Эсхил, сын Эвфориона, принадлежал к классу деревенской аристократии – евпатридам*. Значение его имени, возможно, связано со стрижкой овечьей шерсти или обработкой щетины и шерсти других животных.
В те времена имен и фамилий в нашем понимании не существовало. Имя или прозвище указывало на определенную характеристику своего хозяина. А для того, чтобы отличить человека от его тезки, поясняли, что он сын такого-то.
Семья Эсхила была сильно увлечена театром, ведь драматургами стали и его сын, и правнук, и два праправнука его сестры.
Эсхил родился в Аттике, в городе Элевсине. В те времена он находился недалеко от Афин, а сегодня элевсинские руины оказались в пригороде столицы. Поселение это с давних времен было известно тем, что там существовал древнейший центр Мистерий; он образовался вокруг расселины, достигавшей, по слухам, ада, куда волей Аида была помещена Персефона на горе ее матери Деметре. Неподалеку от Элевсина было море – таинственное море с низкими обрывистыми берегами и священным побережьем. Во многих трудах он упоминается как «город двух богинь».

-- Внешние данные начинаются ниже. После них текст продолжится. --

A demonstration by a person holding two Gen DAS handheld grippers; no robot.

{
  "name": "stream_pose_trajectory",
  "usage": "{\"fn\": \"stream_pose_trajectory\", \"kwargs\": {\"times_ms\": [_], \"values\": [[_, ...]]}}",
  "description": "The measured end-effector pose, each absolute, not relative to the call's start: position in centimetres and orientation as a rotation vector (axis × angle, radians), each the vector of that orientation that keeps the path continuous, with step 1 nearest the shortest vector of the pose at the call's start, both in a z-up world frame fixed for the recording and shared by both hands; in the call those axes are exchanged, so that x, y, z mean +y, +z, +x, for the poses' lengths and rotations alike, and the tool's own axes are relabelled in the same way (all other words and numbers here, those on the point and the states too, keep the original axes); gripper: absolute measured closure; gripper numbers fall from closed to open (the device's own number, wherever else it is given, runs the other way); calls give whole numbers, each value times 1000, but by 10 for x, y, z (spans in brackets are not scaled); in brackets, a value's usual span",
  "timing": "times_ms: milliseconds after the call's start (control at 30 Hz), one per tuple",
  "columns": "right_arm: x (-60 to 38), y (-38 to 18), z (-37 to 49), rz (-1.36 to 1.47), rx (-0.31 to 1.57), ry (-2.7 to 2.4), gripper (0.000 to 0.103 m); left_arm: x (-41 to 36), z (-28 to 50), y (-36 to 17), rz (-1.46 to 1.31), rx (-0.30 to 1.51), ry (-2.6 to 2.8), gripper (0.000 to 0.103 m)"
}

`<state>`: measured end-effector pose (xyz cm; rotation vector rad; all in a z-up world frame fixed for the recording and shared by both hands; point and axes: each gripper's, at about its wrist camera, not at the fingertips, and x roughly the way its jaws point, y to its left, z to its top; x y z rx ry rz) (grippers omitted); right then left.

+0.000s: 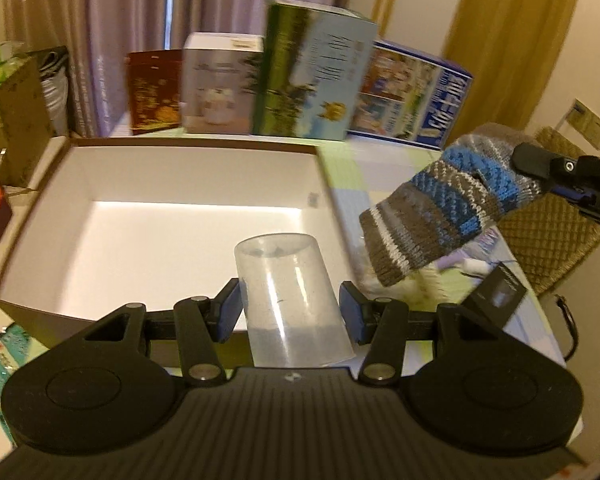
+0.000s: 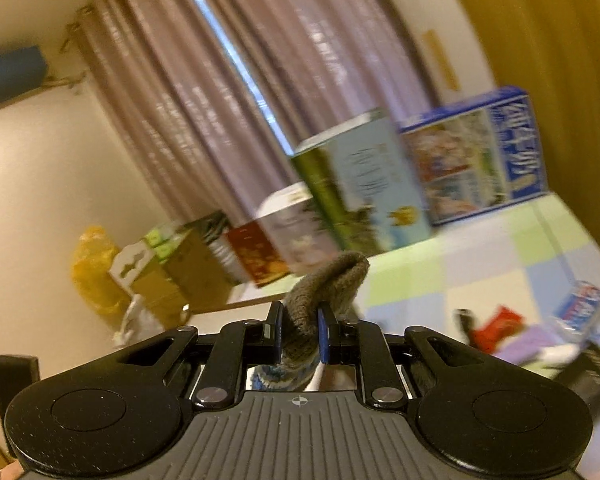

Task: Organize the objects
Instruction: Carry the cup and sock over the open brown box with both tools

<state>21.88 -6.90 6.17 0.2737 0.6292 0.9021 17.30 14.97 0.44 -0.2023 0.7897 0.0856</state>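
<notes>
Left wrist view: left gripper (image 1: 292, 312) clamps a clear plastic cup (image 1: 290, 300), upside down, over the near edge of the open white-lined box (image 1: 180, 184); right of the box hangs a striped knit sock (image 1: 452, 204), pinched by the right gripper (image 1: 540, 164). Right wrist view: right gripper (image 2: 299, 334) clenched on the sock's brown end (image 2: 324, 292); box unseen, small packets (image 2: 580, 308) on the checked tablecloth (image 2: 480, 264).

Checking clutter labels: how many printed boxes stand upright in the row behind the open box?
4. From left in the left wrist view: dark red box, white box, tall green-and-blue box, blue box. More may hide behind them.
</notes>
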Motion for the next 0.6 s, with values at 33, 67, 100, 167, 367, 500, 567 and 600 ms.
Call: {"fn": "stream_pose_trajectory", "kwargs": {"times_ms": [33,67,100,167,367,500,567,600], "values": [[-59,60,217,265,631,915,89,158,172,5,-199,787,96,56],[-49,54,216,254,638,923,89,166,171,6,-193,785,109,56],[-38,51,216,242,646,931,89,176,171,6,-189,783,125,56],[-19,44,216,218,661,938,89,195,174,7,-192,784,143,56],[30,13,235,141,727,914,89,240,179,-1,-202,804,199,56],[50,-2,247,110,756,885,89,260,187,-10,-205,827,217,56],[61,-10,255,94,767,870,89,269,193,-15,-202,841,217,56],[64,-12,258,90,770,862,89,273,196,-17,-201,849,221,56]]}}
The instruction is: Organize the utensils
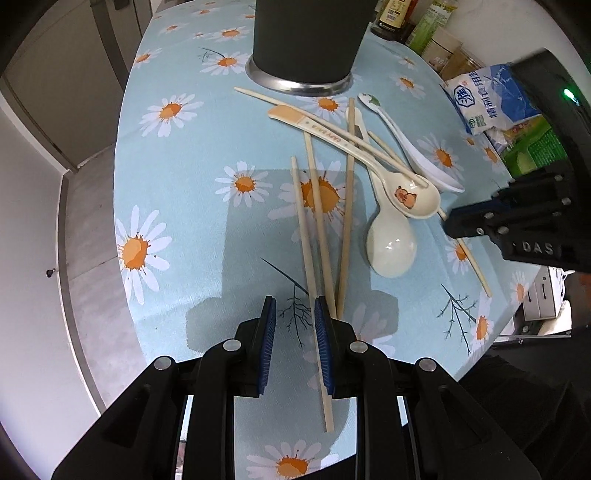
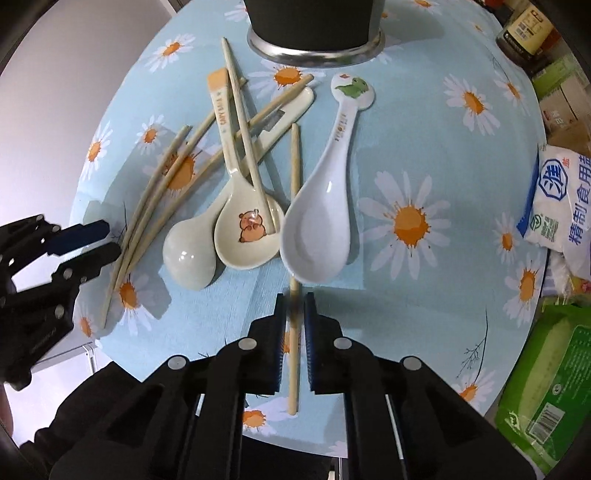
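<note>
Your right gripper (image 2: 294,325) has a lone chopstick (image 2: 294,206) between narrow jaws, near the white spoon (image 2: 317,229). Your left gripper (image 1: 294,325) hangs narrow and empty beside three chopsticks (image 1: 325,236).

— Where is everything lying?
— I'm seeing the holder (image 2: 314,29) standing at the table's (image 2: 424,155) far side, three spoons (image 2: 245,236) lying side by side before it, chopsticks (image 2: 159,199) crossing on their left.
— And to the right?
— The salt bag (image 2: 561,206) is sitting at that edge; one chopstick (image 2: 294,221) is running toward me.
</note>
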A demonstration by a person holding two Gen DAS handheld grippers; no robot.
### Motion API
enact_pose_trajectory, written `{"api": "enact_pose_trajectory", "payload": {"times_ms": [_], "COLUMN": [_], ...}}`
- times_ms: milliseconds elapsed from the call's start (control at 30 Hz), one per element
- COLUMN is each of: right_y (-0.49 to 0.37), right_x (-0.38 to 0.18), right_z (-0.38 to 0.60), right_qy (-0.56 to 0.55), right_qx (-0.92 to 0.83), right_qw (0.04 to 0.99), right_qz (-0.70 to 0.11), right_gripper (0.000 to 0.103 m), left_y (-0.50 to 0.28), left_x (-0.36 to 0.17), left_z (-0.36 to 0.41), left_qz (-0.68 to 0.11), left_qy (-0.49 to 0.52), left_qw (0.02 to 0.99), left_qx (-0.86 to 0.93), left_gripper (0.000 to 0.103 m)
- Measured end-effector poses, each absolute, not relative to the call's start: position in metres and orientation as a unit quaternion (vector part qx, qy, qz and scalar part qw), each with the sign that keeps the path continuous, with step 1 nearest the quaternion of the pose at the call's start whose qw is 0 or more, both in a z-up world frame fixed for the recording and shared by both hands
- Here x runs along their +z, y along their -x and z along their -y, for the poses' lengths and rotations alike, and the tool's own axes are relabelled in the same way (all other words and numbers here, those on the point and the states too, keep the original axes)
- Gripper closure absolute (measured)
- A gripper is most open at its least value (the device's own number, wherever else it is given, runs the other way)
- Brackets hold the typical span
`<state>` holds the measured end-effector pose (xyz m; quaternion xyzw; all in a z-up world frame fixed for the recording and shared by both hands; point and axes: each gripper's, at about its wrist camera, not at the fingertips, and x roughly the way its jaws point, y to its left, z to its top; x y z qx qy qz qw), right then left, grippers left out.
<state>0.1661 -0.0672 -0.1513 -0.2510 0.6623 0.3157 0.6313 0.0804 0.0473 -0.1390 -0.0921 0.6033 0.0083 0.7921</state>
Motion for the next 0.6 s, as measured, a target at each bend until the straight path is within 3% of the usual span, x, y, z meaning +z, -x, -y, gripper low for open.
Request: {"api": "enact_pose_trajectory", "payload": {"times_ms": [133, 600], "right_y": [-0.171, -0.178], "right_x": [-0.155, -0.161], "right_z": [0.052, 0.072], "right_qy": [0.273, 0.262], "right_qx": [0.313, 0.335], "right_qw": [0.616, 0.594], "right_qz": [-0.67, -0.683], "right_gripper": [0.097, 0.098], "left_y": [-0.079, -0.09], "left_x": [-0.14, -0.144], "left_z": [-0.049, -0.043], "left_qz": [-0.607, -0.632], "left_qy": [0.097, 0.091], "left_qw": [0.789, 0.769], "left_qx": [0.009, 0.012], "left_gripper": [0.082, 0.082]}}
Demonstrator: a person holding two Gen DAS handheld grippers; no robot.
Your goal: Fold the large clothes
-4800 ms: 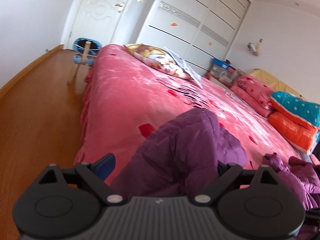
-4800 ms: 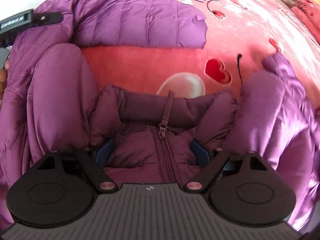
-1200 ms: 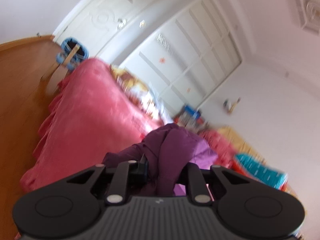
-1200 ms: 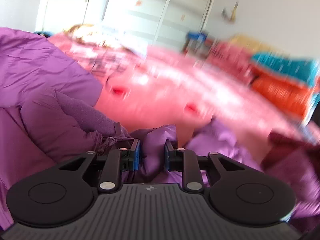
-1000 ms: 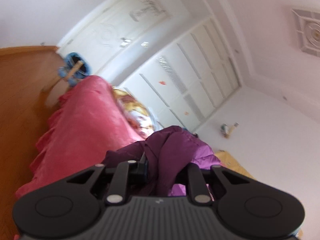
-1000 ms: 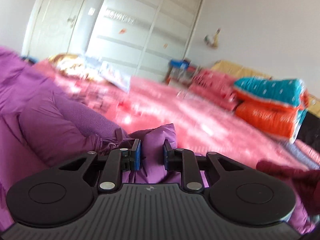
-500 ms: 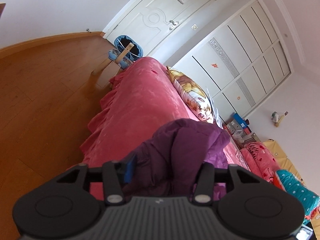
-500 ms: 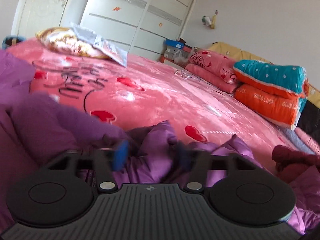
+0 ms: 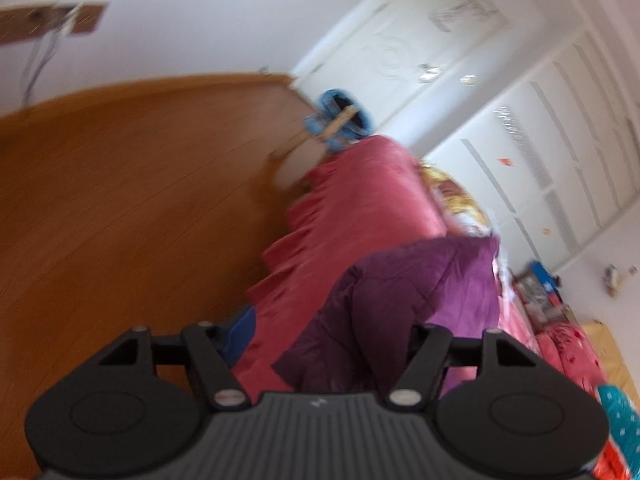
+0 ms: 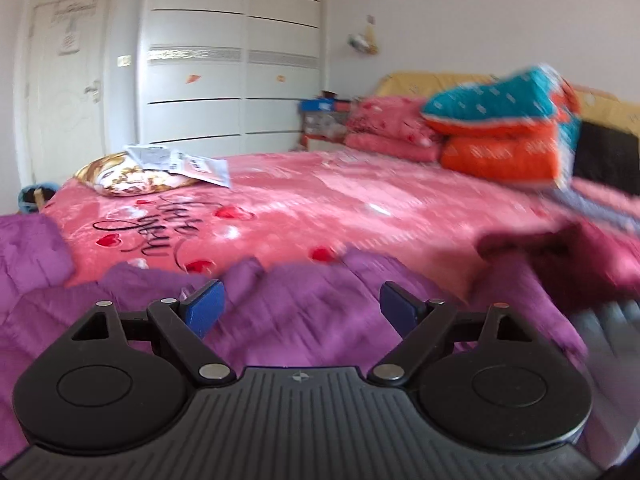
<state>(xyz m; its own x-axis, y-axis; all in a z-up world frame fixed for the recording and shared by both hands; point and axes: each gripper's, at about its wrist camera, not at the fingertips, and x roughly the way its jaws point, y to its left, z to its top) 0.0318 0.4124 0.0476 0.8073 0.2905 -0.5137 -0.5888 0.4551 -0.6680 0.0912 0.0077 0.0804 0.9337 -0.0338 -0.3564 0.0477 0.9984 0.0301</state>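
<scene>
Both tools had just let go: a second earlier each was pinching a bunched fold of the puffy purple quilted down jacket (image 10: pixel 328 312), and their jaws had since been opening. The right tool (image 10: pixel 300 308) stood spread wide, its blue pads clear of the fabric, the jacket lying flattened directly beneath and ahead of it near the front edge of the bed with the pink heart-printed cover (image 10: pixel 360 208). The left tool (image 9: pixel 332 332) was also spread, with a raised hump of the jacket (image 9: pixel 420 292) standing between its jaws; its right pad was hidden behind the cloth, so contact there could not be told, though nothing looked clamped. That hump sat at the bed's left edge, above the frilled skirt and the wooden floor (image 9: pixel 120 208). The jacket seemed to run crosswise along the front edge from the left tool to the right. For the next fold, the left tool was nearer the raised end, and the right one the flat end.
</scene>
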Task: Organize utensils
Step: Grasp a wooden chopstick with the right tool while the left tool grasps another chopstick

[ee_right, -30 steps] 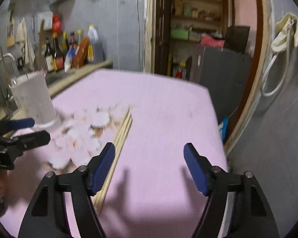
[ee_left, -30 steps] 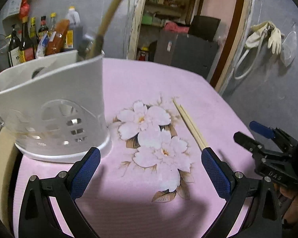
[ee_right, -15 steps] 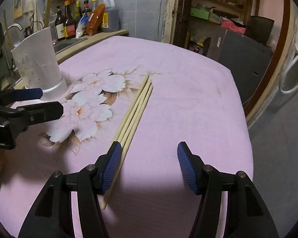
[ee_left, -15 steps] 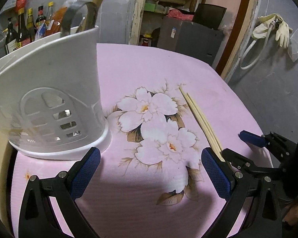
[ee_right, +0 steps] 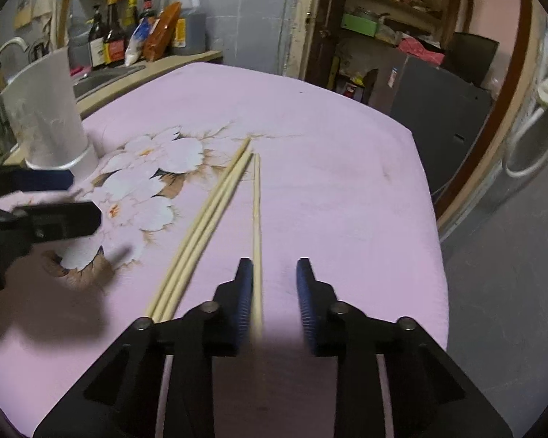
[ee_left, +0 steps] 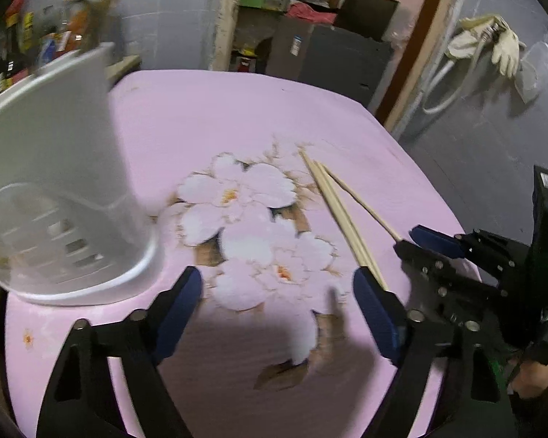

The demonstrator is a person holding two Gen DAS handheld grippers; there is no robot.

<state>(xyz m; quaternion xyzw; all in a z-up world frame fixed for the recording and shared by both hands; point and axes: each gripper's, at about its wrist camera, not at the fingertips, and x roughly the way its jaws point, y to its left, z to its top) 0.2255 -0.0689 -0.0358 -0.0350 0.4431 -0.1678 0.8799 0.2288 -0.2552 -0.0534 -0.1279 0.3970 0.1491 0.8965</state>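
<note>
While the right gripper [ee_right: 274,292] sits low at bottom centre of its view, jaws partly apart, one chopstick [ee_right: 256,219] lies between them against the left pad, not clamped. Three more chopsticks [ee_right: 201,226] lie bunched just left of it on the pink floral tablecloth [ee_right: 347,189]. White utensil holder [ee_left: 58,189] stands at left of the left view. Left gripper [ee_left: 277,306] at bottom centre there, jaws wide apart, holding nothing.
</note>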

Два брата Эсхила, Кинагир и Аминий, отличились в греко-персидских войнах* и даже были официально объявлены героями. Сам Эсхил отважно сражался при Марафоне, Саламине и Платеях. В битве при Марафоне он был ранен. Эсхил никогда не забывал о своем участии в войне: и сегодня поражает, что отец трагедии – одной из величайших духовных и культурных вершин человечества – считал большей честью быть воином, чем мирным человеком. Одного этого примера достаточно, чтобы увидеть, как с течением веков у людей меняется система ценностей. Еще четыреста лет назад испанец Сервантес, создатель всемирно известных персонажей Дон Кихота и Санчо Пансы, говорил, что больше ценит свою левую руку, потерянную в битве при Лепанто*, чем правую, которой пишет.